Rocket sirens have constantly sounded around Israel’s newest rehab hospital over the last few days, but staff ignored them. As residents in nearby homes raced to bomb shelters — nurses, doctors and patients stayed exactly where they were.
The ADI Negev-Nahalat Eran Rehabilitation Village is just 40 kilometers — 25 miles — from the Gaza border, next to the city of Ofakim. The village has operated for years, but its hospital is new.
It was clear to architects from early planning stages for the hospital that a huge part of it should be rocket-proof. Now, just three weeks after the first patients arrived, their plan is paying off. When the rocket barrages by Palestinian terrorists started on Friday, everyone was effectively already in a giant bomb shelter.
It’s not an underground bunker, but a regular-looking ward with plenty of natural light. The 3,000 square meter (32,000 square feet) reinforced section accounts for two-thirds of the entire hospital. There was a strong push to ensure that life continues as normally as possible in security crises, since the hospital — officially known as the Kaylie Rehabilitation Medical Center — houses patients who often need long stays because they are being rehabilitated after strokes, injuries, and accidents.

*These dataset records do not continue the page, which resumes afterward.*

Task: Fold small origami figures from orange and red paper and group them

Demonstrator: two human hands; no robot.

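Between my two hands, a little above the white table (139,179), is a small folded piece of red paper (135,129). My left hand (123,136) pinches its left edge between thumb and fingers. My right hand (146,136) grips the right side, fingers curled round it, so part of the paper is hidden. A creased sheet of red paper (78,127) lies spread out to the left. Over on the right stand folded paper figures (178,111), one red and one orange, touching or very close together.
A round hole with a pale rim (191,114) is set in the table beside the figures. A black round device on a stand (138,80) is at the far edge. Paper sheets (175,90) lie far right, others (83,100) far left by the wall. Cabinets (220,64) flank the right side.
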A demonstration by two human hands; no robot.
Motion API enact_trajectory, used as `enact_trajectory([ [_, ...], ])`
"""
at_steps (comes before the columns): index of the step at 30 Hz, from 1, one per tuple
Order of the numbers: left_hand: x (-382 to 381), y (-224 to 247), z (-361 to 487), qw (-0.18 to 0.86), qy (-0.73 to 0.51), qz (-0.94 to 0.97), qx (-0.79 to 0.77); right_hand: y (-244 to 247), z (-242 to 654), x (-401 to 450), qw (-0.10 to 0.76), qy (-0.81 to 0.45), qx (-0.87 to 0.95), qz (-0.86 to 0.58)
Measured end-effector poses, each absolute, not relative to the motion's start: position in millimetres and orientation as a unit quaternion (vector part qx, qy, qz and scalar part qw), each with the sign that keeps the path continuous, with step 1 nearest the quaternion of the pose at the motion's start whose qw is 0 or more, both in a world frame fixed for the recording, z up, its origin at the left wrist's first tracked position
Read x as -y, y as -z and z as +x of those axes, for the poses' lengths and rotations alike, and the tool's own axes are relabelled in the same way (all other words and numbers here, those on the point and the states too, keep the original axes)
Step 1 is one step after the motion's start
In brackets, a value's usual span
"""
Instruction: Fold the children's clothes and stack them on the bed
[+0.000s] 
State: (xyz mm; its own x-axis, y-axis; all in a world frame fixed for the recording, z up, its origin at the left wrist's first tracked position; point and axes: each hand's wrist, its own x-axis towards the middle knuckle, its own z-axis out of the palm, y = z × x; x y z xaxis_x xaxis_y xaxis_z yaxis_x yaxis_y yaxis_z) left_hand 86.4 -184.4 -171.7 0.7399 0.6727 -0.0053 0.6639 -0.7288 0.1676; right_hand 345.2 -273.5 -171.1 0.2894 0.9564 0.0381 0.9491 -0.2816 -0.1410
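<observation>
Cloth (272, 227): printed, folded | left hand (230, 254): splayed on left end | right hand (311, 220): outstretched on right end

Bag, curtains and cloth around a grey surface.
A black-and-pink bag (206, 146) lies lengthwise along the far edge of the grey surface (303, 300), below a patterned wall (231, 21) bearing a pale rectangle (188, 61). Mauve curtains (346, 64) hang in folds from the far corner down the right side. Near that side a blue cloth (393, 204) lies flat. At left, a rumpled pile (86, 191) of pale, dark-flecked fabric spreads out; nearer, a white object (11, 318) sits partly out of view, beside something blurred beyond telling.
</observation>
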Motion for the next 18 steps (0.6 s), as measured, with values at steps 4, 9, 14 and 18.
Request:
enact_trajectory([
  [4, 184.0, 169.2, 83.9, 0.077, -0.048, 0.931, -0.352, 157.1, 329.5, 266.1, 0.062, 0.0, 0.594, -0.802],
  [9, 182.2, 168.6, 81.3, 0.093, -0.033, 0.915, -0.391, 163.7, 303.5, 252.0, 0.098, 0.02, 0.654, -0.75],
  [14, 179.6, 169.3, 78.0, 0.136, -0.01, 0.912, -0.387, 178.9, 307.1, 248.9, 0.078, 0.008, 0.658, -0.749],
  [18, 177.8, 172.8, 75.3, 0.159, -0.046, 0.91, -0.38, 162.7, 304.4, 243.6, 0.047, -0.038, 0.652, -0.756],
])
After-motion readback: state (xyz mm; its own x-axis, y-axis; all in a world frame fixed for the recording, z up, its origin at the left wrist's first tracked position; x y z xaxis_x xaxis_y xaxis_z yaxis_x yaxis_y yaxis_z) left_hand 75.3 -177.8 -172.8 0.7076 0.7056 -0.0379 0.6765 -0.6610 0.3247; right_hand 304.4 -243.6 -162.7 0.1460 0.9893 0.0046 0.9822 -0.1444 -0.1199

When the latest rocket fire started, all patients were already in the reinforced section.
“These could have been very scary days, but the design has left everyone feeling very safe,” Dr. Itzhak Siev-Ner, head of the rehabilitation center, told The Times of Israel.

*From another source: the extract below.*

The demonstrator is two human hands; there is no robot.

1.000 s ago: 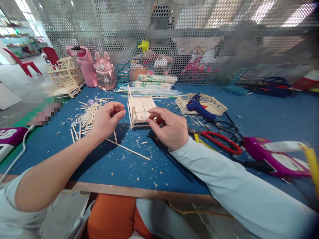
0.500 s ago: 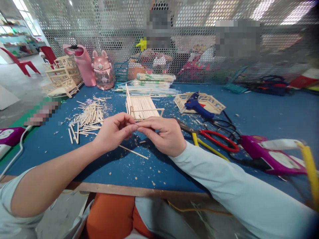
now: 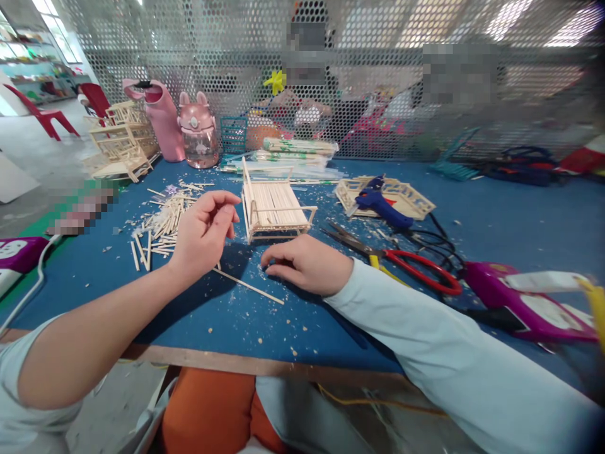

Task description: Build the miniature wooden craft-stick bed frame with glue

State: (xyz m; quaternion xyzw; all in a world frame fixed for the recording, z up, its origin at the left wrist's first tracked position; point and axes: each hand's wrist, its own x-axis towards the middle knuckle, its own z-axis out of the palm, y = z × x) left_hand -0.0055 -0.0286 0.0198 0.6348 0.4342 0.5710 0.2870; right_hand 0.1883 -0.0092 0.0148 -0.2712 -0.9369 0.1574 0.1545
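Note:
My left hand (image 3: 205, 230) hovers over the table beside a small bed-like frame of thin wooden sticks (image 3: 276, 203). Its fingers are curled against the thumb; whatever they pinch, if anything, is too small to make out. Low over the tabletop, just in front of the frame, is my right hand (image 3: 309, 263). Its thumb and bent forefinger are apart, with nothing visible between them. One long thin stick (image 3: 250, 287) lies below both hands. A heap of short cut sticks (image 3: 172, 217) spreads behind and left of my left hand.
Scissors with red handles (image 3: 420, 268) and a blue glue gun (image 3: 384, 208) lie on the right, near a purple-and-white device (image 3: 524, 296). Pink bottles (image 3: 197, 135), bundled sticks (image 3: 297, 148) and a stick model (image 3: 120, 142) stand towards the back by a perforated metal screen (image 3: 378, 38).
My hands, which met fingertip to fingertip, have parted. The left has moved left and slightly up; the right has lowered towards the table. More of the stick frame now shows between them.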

He commented: “Caring for the most vulnerable patients in the country, so close to the Gaza border, could be a very scary endeavor for both the patients and the medical professionals. It’s nearly impossible to focus on rehabilitation while you are under fire.
“Thankfully, we thought about this during the design stages, and thought that if we wanted to be able to maintain the continuity of care for the Negev population in a truly worry-free environment, we would have to build a reinforced rehabilitation hospital,” he said.
“The sheltered section of the hospital can accommodate 72 beds, and there are protected spaces in the physiotherapy, occupational therapy and communication treatment areas as well, so we can provide ongoing therapies and treatments in a safe environment despite the aggression in the region.”
Some staff members needed to stop their cars when driving to work, and shelter by the roadside, as rocket alarms sounded. But nurse Shoshi Diamant said morale was high.
“The patients feel protected, and the peace of mind allows them to concentrate on healing,” she commented. “The situation of the last few days, though unfortunate, is a testament to our commitment to our patients. Nothing can deter us from providing them with optimal care in a warm and secure environment. This is how we are beginning, and this is how will continue.”
Dr. Shilo Kramer, head of inpatient rehabilitation, said that while he had expected to need to rely on the hospital’s reinforcements, he hadn’t expected it to happen so soon.
“We had no idea that we would have to give the building’s protective features a test run just three weeks after opening the doors to patients, but it is gratifying to know that the people in our care are among the safest in the region,” he said.
“Unfortunately, there are those who seek to harm us, but we will continue to do our part to keep the most vulnerable among us safe and secure.”